* **Instructions for the task**:
Please take the lines from the one holding "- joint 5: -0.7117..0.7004" through the one holding "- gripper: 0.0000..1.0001" in the data below and copy them exactly.

--------------------

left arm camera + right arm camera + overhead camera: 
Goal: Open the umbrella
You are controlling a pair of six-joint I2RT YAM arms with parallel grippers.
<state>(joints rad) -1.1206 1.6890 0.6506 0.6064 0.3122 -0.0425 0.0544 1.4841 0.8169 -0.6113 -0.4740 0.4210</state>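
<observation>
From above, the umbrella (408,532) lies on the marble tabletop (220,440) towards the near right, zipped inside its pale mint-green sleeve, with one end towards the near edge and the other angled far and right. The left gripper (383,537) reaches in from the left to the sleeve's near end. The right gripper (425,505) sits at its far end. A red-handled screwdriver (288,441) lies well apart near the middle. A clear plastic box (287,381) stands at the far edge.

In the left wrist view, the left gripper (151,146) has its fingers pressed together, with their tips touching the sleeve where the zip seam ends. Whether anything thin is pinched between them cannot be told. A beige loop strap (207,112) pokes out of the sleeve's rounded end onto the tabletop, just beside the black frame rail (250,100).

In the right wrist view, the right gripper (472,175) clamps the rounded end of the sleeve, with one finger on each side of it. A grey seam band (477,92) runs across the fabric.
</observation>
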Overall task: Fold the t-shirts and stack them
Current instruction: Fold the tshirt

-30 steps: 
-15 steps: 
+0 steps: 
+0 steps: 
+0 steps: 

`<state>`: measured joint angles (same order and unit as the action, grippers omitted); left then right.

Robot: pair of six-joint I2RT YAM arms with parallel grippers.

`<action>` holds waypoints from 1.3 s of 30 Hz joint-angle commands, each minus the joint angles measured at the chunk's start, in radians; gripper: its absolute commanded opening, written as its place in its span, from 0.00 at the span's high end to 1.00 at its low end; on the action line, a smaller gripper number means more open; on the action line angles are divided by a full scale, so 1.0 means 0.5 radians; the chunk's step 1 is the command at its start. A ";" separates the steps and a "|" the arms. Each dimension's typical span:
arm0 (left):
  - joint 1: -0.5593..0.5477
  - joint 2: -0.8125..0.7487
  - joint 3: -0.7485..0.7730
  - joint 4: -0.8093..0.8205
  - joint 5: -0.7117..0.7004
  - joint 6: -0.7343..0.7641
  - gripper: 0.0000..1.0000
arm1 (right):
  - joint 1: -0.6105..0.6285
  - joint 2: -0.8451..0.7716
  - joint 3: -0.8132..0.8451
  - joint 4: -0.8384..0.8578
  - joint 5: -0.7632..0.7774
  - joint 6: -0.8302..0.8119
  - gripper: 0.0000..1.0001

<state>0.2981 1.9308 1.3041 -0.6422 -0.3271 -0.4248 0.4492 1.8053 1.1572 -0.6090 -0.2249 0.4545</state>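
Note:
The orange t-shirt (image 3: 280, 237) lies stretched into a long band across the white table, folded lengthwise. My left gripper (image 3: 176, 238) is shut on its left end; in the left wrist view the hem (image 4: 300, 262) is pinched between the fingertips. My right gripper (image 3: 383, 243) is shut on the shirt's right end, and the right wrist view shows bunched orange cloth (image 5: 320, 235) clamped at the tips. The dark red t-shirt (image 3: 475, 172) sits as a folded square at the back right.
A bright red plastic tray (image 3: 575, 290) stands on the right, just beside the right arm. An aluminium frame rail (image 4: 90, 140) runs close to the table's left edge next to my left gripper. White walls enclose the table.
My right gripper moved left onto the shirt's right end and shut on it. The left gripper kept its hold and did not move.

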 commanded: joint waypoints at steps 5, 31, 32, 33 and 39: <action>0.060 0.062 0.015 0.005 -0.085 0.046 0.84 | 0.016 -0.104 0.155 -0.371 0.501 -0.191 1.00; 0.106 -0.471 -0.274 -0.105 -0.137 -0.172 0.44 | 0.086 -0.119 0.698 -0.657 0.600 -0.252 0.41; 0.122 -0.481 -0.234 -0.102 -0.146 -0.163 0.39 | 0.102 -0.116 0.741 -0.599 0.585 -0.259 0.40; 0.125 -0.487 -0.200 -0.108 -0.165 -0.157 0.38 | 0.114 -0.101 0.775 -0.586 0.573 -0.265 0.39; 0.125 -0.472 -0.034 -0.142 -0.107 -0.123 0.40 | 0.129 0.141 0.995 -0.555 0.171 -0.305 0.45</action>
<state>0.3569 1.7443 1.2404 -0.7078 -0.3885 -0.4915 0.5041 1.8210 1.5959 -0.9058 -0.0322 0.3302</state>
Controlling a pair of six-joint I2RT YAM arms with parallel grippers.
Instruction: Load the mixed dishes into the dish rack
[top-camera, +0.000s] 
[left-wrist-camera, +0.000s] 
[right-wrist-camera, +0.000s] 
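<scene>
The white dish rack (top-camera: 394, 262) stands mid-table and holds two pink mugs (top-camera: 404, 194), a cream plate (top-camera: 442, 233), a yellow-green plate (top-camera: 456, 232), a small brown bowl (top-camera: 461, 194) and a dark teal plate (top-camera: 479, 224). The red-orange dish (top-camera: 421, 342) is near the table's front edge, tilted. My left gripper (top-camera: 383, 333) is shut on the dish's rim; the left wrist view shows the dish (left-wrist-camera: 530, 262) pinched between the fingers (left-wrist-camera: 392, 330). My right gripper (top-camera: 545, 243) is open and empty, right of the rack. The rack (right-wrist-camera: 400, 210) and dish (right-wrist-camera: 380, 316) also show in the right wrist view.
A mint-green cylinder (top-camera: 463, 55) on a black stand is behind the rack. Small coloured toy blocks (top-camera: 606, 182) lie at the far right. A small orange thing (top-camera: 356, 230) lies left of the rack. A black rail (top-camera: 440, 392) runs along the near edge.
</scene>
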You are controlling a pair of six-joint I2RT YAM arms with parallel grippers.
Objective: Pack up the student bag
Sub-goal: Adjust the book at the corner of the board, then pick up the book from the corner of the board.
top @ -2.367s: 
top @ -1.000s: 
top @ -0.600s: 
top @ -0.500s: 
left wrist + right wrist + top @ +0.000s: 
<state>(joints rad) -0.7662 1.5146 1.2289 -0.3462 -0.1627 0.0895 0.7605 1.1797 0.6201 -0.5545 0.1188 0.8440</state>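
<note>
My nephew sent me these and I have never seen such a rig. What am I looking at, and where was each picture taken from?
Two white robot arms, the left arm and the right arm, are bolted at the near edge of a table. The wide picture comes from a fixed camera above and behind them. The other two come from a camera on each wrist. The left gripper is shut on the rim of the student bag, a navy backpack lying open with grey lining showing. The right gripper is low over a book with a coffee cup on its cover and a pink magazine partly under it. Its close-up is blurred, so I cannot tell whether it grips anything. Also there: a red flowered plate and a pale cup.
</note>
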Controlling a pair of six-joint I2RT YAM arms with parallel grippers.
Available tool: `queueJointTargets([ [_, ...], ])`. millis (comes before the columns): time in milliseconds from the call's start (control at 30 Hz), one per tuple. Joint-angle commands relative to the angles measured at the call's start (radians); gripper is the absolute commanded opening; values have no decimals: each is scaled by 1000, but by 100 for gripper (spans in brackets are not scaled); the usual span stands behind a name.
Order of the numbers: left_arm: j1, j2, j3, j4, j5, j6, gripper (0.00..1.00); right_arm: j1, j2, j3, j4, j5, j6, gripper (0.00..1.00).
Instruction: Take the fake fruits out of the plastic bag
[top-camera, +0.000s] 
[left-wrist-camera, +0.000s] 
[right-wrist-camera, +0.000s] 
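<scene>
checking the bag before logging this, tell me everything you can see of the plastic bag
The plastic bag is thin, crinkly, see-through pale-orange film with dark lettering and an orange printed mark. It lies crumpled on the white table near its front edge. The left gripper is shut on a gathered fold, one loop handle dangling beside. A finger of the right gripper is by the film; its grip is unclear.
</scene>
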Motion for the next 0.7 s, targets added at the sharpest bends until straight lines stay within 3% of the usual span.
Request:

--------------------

* **Expected answer**:
  - joint 5: -0.7117..0.7004
  - joint 6: -0.7343..0.7641
  - gripper: 0.0000..1.0000
arm1 (right):
  - joint 1: -0.6105..0.6285
  - joint 2: -0.8451..0.7716
  - joint 3: -0.8132..0.8451
  - joint 4: -0.8384..0.8578
  - joint 5: -0.7632..0.7774
  - joint 6: -0.8302..0.8119
  - gripper: 0.0000..1.0001

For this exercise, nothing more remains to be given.